Le Samaritain was in the municipality of La Courneuve, just north of Paris. When I visited for the first time last winter, I encountered a white metal wall, about six feet high, that stretched off into the distance. Peering over it, I saw piles of rubbish and scattered, leafless trees. I worried that I had come to the wrong place until a boy appeared and pointed me to a small passage. On the other side, I found what I was looking for: an encampment, a slum, a shantytown, a bidonville. These are the terms the media uses. The residents there, and those of similar communities throughout Europe, refer to where they live simply as a platz: the German word for “place.”

This platz, which had been carved out of a junk depot seven years before, was laid out like a small city. It featured two main rues, parallel to each other and paved with scraps of linoleum and carpet. The thoroughfares were connected by several side streets. The place was a perfect grid, as right-angled as midtown Manhattan. Many of the houses had glass windows and doors that swung on hinges. Family names were often written on the doors. As in any neighborhood, some homes were better kept than others. I saw bicycle frames, bed frames, shopping carts, refrigerators. I saw strollers and defunct fax machines. Most of these objects seemed to hover between ornament and instrument, but whether aesthetic or useful, nearly everything had been recycled, repurposed, torn from its ordinary context.

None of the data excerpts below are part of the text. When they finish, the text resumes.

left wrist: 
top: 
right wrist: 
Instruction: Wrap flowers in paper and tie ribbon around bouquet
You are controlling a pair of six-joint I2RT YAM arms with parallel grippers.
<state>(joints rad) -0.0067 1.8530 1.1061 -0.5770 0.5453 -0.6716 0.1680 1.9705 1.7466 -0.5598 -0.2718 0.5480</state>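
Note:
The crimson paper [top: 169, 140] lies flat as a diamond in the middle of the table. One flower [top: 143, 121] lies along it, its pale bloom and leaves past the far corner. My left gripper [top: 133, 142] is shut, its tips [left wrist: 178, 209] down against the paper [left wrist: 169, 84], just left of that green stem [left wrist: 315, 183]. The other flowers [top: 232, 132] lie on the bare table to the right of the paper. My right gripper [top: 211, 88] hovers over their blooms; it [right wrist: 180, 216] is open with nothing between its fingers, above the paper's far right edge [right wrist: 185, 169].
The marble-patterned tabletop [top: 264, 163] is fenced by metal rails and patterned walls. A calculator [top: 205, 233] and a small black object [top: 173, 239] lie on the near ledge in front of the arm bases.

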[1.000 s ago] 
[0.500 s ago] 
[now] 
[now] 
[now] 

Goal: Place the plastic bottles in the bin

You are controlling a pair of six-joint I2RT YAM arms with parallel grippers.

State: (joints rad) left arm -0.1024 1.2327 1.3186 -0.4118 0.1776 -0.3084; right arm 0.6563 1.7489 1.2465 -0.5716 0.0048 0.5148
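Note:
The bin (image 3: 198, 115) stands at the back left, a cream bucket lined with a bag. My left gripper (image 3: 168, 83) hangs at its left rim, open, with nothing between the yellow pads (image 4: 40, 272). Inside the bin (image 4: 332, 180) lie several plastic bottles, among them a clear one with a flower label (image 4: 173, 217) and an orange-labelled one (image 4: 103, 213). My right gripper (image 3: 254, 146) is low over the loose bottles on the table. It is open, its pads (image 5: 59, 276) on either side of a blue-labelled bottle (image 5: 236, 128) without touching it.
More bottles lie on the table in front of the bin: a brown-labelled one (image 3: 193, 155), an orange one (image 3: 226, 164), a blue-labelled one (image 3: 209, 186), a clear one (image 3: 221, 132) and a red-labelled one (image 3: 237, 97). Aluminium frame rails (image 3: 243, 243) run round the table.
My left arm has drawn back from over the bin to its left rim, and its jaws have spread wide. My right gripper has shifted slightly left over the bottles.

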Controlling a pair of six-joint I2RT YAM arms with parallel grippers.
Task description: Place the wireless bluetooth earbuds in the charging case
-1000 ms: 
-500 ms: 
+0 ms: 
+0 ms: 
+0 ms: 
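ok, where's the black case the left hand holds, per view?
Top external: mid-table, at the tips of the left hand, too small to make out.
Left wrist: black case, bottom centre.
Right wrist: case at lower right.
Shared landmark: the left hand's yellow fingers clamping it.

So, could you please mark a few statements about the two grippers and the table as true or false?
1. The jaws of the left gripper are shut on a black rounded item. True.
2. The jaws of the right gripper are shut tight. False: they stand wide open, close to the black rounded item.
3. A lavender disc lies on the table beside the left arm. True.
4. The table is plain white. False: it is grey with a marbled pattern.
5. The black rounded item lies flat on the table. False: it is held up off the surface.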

To the outsider, this material dimension to the life of the platz could easily trigger an ambiguous judgment. What glorious ingenuity! And yet, what deprivations occasioned it? This ambiguity echoes the mixed feelings that many Roma described to me: they complained about Le Samaritain and said they did not wish to be there. But nothing could be worse than to be chased from the camp by government authorities who not only saw the repurposed objects as junk but failed to appreciate that such a place could be experienced as home.

There was unmistakable circularity in the officials’ reasoning. One resident told me that Le Samaritain had asked for a mailbox, but the city denied the request. If residents put out five bins of trash, the municipal trash collectors, as if grudgingly, would pick up two of them. And so the trash piles continued to grow, and so the perception of a nuisance, and so the threats of expulsion grew, too. When I called the mayor’s office to seek an explanation for the city’s actions, the receptionist put me through to a representative of what I was told was the “security” department, who claimed that all along both sides had understood that the Roma encampment was “of a provisional nature.”